What are the causes?
Experts say that genetic mutations and family history can be major causes behind the occurrence of this condition. “30 to 50 per cent of patients with FTD have at least one relative with dementia, particularly when associated with motor neuron disease,” Dr Mohan shared.
He added: “Microtubule-associated protein tau (MAPT), granulin precursor (GRN), and a hexanucleotide expansion in chromosome 9 open reading frame 72 are the genes most frequently mutated to cause disease (C9orf72).”
Prevention and treatment
Dr Pai said that those with frontotemporal dementia must do physical exercise, solve puzzles, and get a good night’s sleep on a daily basis, apart from staying in regular touch with their concerned doctors.

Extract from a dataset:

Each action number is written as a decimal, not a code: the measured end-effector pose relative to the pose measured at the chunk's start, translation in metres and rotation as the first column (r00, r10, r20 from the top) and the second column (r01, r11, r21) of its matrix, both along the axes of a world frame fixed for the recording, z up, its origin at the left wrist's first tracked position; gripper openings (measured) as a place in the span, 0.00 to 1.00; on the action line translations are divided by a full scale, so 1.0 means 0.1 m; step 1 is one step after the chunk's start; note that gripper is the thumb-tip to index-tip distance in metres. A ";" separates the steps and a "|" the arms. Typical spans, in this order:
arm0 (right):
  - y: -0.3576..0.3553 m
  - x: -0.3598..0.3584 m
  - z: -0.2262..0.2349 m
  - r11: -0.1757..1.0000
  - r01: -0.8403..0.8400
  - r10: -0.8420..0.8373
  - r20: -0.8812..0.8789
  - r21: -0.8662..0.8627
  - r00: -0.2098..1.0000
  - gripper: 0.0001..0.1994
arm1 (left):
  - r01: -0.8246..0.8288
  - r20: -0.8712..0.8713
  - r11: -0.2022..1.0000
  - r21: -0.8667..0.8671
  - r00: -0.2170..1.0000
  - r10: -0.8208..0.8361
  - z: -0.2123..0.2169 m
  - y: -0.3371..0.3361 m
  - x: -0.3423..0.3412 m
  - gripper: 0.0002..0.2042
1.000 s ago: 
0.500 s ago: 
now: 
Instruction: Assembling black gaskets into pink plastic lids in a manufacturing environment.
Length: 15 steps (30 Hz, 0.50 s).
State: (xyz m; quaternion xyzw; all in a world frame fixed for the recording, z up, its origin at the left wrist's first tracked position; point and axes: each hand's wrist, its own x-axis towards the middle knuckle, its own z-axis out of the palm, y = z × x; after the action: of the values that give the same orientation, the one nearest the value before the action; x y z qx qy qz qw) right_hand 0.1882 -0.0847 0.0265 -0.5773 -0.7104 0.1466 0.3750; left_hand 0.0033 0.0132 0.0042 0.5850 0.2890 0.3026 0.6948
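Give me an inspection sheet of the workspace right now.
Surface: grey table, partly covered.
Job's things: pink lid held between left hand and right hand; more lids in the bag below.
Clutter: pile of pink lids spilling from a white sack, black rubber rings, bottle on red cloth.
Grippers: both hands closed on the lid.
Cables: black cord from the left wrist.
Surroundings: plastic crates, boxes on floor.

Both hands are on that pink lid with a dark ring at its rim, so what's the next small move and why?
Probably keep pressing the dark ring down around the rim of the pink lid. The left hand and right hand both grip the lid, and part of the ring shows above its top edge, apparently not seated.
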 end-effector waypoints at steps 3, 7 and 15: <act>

Sharing that “frontotemporal dementia is currently without viable disease-modifying therapies”, Dr Mohan listed the following treatment methods for this condition:
*Drug and non-drug therapies are both intended to reduce symptoms, especially the behavioural signs of FTD.
*Drug side effects can include paradoxical behavioural responses, extrapyramidal side effects, disorientation, and drowsiness in patients with FTD.
*It is advised to begin treatment with the lowest effective dose, gradually increase the dosage, and monitor side effects often.